◆ EXERCISE PROMPT
In the listing below, repeat exactly every line from the first through the line containing "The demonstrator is", with nothing else.

◆ DATA SEGMENT
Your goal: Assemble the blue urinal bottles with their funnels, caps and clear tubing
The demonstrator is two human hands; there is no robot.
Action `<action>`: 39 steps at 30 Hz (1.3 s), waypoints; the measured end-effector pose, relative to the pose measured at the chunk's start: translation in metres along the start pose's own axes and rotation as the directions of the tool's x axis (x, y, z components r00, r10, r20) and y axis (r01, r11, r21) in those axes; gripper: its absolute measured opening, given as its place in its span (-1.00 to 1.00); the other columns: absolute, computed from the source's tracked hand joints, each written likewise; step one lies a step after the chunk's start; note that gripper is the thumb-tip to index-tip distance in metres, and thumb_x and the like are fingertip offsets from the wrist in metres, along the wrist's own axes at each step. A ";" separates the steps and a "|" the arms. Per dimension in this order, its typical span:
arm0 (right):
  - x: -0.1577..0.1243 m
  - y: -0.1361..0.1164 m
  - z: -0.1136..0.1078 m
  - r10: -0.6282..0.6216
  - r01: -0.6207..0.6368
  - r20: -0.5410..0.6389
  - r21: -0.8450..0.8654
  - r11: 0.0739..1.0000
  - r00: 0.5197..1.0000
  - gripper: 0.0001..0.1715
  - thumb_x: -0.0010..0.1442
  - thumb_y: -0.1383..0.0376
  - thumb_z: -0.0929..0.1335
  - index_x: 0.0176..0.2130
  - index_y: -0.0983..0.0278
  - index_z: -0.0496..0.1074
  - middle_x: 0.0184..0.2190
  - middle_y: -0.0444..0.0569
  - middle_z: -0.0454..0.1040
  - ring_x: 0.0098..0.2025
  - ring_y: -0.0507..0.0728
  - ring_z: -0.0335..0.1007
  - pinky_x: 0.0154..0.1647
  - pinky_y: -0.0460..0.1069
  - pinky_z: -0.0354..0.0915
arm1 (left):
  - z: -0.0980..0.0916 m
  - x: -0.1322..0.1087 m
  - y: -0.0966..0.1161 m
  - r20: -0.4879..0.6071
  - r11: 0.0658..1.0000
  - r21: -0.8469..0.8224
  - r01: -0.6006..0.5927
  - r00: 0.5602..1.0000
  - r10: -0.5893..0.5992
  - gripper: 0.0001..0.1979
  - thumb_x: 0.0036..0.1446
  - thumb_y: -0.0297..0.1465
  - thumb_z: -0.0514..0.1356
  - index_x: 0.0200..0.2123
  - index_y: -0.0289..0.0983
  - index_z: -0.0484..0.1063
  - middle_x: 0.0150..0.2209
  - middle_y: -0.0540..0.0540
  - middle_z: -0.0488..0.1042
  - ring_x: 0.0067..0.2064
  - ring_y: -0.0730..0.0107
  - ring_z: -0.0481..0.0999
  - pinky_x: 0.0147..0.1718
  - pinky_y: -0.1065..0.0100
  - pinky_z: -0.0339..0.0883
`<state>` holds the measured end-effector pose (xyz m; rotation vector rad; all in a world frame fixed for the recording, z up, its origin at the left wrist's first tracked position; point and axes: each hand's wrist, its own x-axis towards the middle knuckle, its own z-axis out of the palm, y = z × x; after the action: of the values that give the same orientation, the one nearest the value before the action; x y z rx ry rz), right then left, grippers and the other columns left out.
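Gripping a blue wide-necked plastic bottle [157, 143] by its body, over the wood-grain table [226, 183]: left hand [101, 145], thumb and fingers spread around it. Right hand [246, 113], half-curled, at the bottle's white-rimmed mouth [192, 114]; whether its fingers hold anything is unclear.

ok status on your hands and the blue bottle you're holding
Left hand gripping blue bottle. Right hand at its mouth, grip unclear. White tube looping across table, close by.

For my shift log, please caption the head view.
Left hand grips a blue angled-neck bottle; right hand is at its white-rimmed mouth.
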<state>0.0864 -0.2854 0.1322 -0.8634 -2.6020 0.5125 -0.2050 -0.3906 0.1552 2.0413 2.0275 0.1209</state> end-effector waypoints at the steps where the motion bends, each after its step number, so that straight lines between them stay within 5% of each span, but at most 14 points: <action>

◆ ANSWER AREA
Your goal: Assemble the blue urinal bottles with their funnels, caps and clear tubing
The demonstrator is two human hands; there is no robot.

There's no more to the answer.